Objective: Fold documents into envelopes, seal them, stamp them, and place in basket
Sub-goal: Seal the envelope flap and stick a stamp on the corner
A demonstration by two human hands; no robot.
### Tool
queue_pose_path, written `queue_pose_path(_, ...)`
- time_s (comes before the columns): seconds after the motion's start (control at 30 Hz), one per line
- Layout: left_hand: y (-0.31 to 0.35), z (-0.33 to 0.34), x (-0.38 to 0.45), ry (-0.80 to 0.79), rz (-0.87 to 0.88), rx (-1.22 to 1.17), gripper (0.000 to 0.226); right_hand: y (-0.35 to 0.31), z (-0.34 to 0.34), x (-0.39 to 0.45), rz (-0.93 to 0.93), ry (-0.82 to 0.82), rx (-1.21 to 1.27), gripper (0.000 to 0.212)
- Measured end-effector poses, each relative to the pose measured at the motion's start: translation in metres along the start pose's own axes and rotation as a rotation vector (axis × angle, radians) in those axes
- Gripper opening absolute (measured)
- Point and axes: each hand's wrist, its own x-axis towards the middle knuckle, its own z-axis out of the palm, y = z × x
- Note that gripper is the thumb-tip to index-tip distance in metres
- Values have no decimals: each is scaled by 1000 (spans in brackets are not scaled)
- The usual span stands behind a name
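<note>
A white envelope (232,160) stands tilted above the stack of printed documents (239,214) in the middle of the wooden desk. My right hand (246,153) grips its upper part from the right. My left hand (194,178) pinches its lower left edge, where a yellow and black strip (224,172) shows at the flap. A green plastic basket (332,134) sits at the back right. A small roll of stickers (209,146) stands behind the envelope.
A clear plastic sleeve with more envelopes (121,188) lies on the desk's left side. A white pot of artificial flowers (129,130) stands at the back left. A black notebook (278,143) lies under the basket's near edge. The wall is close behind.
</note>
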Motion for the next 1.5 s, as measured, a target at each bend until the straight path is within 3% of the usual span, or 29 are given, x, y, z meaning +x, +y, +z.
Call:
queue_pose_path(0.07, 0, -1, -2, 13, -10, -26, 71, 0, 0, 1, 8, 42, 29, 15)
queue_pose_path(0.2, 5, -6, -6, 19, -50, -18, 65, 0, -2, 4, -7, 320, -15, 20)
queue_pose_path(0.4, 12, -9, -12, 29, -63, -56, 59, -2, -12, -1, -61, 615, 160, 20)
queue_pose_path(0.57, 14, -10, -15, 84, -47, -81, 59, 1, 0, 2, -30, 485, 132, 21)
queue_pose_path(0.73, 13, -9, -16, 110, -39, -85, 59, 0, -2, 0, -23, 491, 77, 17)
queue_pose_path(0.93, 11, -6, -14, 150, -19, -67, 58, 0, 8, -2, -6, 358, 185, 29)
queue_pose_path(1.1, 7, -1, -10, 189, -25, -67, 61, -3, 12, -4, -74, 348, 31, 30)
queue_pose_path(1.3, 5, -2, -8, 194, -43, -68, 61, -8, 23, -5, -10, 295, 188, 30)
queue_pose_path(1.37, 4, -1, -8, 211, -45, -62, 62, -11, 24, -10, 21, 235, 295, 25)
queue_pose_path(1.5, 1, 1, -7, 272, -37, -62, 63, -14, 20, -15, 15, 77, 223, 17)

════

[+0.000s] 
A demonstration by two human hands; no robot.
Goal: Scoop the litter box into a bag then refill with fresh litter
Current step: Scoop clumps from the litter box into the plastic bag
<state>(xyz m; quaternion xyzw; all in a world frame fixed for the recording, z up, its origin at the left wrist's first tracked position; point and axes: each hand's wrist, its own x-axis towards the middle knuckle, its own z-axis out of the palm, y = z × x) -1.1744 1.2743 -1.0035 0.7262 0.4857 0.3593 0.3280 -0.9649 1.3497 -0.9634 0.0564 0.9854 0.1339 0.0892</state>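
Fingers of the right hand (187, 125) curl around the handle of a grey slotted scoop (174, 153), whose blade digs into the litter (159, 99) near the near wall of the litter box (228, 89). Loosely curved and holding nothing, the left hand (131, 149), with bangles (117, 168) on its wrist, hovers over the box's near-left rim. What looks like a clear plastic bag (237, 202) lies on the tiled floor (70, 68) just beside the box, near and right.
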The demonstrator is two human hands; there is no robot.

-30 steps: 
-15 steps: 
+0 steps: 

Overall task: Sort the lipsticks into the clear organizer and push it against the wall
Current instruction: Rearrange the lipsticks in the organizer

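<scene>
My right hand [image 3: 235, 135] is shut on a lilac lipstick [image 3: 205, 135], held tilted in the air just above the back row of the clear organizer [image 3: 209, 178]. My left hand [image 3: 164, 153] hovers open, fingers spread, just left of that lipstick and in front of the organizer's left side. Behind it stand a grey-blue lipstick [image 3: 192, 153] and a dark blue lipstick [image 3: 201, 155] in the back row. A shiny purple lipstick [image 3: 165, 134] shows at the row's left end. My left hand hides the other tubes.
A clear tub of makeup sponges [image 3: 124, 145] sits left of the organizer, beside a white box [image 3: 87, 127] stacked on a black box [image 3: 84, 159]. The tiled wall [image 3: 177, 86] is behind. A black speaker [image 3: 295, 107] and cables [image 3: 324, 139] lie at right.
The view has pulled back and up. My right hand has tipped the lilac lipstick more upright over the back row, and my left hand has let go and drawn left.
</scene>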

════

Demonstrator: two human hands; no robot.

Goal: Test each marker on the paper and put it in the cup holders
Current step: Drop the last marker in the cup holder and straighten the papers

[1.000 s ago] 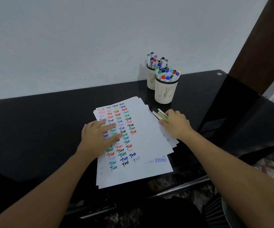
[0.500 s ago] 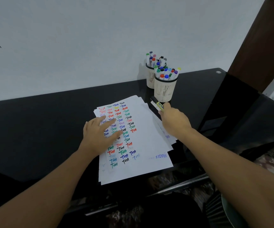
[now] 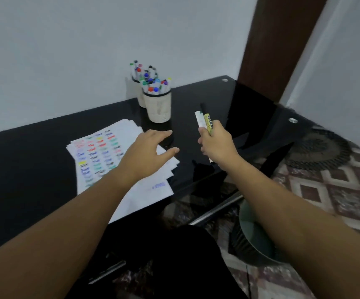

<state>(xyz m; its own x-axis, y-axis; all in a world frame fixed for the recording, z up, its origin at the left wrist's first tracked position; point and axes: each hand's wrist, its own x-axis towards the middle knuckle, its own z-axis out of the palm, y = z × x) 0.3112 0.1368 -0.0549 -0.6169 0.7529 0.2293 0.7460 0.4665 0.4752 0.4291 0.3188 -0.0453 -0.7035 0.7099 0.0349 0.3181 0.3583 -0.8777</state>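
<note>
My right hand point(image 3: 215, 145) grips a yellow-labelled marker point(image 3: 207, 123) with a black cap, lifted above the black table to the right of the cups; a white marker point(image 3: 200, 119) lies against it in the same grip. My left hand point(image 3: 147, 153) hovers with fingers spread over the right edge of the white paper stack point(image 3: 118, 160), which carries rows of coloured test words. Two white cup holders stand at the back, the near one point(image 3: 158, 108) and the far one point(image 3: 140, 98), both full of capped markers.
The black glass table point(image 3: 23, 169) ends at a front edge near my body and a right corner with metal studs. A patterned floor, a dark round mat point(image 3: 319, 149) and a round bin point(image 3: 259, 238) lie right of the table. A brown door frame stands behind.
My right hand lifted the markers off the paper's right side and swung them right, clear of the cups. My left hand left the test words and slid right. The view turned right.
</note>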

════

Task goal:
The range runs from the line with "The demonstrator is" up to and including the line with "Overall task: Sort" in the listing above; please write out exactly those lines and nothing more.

Finished exercise:
The demonstrator is two human hands; there is no robot.

-30 steps: 
-15 steps: 
+0 steps: 

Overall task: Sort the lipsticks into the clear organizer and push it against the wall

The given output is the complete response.